| What is needed |
Of the lines listed below, return exactly those that run from the line containing "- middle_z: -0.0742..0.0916" through the line containing "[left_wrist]", both included.

| Data block |

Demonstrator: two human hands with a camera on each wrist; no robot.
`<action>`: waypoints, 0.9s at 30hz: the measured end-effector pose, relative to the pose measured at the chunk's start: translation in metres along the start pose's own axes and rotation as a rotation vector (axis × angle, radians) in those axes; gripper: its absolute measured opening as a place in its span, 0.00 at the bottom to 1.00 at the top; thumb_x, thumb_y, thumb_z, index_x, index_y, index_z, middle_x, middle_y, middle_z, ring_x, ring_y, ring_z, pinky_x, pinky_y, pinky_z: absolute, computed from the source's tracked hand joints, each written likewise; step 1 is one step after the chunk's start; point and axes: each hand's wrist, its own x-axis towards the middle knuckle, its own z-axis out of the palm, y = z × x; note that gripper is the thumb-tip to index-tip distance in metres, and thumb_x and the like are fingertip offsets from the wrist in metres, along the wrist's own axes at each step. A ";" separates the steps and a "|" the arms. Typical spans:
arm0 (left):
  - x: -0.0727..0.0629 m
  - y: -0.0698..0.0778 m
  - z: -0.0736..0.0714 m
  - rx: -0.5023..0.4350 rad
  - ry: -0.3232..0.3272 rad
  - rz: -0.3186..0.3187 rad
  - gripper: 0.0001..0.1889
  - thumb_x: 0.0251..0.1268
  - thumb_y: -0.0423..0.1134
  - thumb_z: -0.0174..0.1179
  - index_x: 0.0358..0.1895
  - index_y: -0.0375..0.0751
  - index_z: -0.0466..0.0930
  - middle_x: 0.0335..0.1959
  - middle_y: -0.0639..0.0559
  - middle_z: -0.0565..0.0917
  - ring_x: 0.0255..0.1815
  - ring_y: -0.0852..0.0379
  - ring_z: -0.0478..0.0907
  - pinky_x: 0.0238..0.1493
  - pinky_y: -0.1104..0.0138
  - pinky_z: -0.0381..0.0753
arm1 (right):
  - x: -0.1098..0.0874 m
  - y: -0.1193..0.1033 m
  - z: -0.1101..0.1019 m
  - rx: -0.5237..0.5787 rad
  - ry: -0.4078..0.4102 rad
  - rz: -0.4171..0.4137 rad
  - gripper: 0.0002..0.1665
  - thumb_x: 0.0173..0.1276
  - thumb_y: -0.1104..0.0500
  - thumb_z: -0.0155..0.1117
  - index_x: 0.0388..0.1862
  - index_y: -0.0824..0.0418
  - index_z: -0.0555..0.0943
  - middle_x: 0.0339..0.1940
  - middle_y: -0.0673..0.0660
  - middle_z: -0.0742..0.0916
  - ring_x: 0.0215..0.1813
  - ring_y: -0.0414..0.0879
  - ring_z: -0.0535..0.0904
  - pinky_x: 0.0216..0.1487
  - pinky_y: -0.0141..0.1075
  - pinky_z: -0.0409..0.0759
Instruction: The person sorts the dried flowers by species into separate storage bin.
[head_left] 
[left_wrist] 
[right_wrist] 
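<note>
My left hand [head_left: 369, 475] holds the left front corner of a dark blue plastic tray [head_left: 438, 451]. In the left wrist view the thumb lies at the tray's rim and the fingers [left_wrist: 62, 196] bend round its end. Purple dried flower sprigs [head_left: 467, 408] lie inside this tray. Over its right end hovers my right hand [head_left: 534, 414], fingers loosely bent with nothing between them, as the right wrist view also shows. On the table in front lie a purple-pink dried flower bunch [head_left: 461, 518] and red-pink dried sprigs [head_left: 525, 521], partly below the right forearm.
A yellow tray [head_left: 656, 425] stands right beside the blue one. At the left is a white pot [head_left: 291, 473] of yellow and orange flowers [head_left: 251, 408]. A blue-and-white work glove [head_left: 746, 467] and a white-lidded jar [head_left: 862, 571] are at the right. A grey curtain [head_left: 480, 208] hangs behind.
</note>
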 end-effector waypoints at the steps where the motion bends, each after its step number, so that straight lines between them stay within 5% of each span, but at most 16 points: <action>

| Answer to this exercise |
  - middle_z: -0.0742..0.0916
  - ring_x: 0.0215..0.1813
  - ring_y: -0.0414..0.0879
  - ring_z: -0.0535..0.0904
  - pinky_x: 0.0216..0.1487
  - pinky_y: -0.0141..0.1075
  - pinky_z: -0.0409..0.0759
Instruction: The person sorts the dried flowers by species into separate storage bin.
[head_left] 
[left_wrist] 

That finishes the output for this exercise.